Das Vertrauen des Marktes und der Gesellschaft
Wie eine Person, die einen guten Ruf genießt, hält auch eine gute Marke, was sie verspricht, und kommuniziert ihre Werte offen und ehrlich. Gut gepflegte Marken können sich jahrzehntelang halten, aber auch vertrauenswürdige Newcomer haben jede Chance, wie das Beispiel Google beweist.
„Organisationen, in denen wenig Vertrauen herrscht, erkennt man daran, dass hier die Bürokratie ausgeprägt ist.“
Personen oder Firmen, die ihre soziale und gesellschaftliche Verantwortung wahrnehmen, genießen weit über ihren Markt hinaus Vertrauen und Anerkennung. Das gilt insbesondere in den USA mit ihrem ausgeprägten Wohltätigkeits- und Stiftungswesen. Es gibt sogar Rankings für staatsbürgerliches und soziales Engagement. Engagierte Unternehmen können so eine wichtige Leitfunktion für ganze Wirtschaftszweige übernehmen.
„Vertrauen darf man nicht einfach als selbstverständlich voraussetzen: Man muss es aufbauen, schätzen, schützen, pflegen und mit großer Sorgfalt erhalten.“
Umgekehrt schlägt sich öffentliches Misstrauen sehr konkret in schlechten Unternehmenszahlen nieder. Beargwöhnte Firmen haben nicht nur mit Kundenverlusten zu kämpfen, ihre schlechte Reputation wirkt sich auch auf die Steuern aus: So zahlen amerikanische Marken wie McDonald’s oder UPS in Europa deutlich höhere Steuern als in ihrem Herkunftsland.

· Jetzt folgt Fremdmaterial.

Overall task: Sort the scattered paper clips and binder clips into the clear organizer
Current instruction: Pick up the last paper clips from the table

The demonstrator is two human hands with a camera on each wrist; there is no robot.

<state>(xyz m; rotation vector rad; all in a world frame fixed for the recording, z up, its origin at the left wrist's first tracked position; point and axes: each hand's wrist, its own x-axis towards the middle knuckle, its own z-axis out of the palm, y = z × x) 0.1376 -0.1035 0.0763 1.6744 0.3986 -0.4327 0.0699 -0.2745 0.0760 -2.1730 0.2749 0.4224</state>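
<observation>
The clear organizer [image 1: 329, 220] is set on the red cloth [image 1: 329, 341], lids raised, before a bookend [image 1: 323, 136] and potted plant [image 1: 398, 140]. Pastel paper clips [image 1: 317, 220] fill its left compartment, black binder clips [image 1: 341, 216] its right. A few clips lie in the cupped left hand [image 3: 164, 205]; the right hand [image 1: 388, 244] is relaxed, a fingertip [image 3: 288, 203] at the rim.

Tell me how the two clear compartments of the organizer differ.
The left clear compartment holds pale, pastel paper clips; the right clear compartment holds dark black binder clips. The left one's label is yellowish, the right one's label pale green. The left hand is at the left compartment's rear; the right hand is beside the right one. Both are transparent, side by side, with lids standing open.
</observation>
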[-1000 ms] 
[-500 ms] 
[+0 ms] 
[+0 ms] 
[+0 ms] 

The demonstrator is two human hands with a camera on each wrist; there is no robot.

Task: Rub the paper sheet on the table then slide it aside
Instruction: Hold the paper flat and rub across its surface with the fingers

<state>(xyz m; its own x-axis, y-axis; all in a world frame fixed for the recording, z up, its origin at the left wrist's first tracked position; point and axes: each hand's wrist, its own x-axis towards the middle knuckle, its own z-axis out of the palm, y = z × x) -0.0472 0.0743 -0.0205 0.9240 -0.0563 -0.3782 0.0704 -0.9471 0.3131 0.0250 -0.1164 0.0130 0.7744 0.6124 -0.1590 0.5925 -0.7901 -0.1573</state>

„Behandeln Sie die Verpflichtungen an sich selbst mit dem gleichen Respekt wie Versprechen, die Sie anderen geben.“
Gesundes Vertrauen ist ein Balanceakt zwischen Leichtgläubigkeit und Argwohn. Der Leichtgläubige übt zu wenig Kontrolle aus und sieht sich einem entsprechend hohen Risiko ausgesetzt; der Argwöhnische will zu viel kontrollieren, vertraut niemandem und kann deswegen nichts bewegen und nichts erreichen. Erst wenn hohe Vertrauensbereitschaft und eine gesunde Analyse der Risiken zusammenkommen, handeln Sie mit klugem Urteilsvermögen und erzeugen Synergien.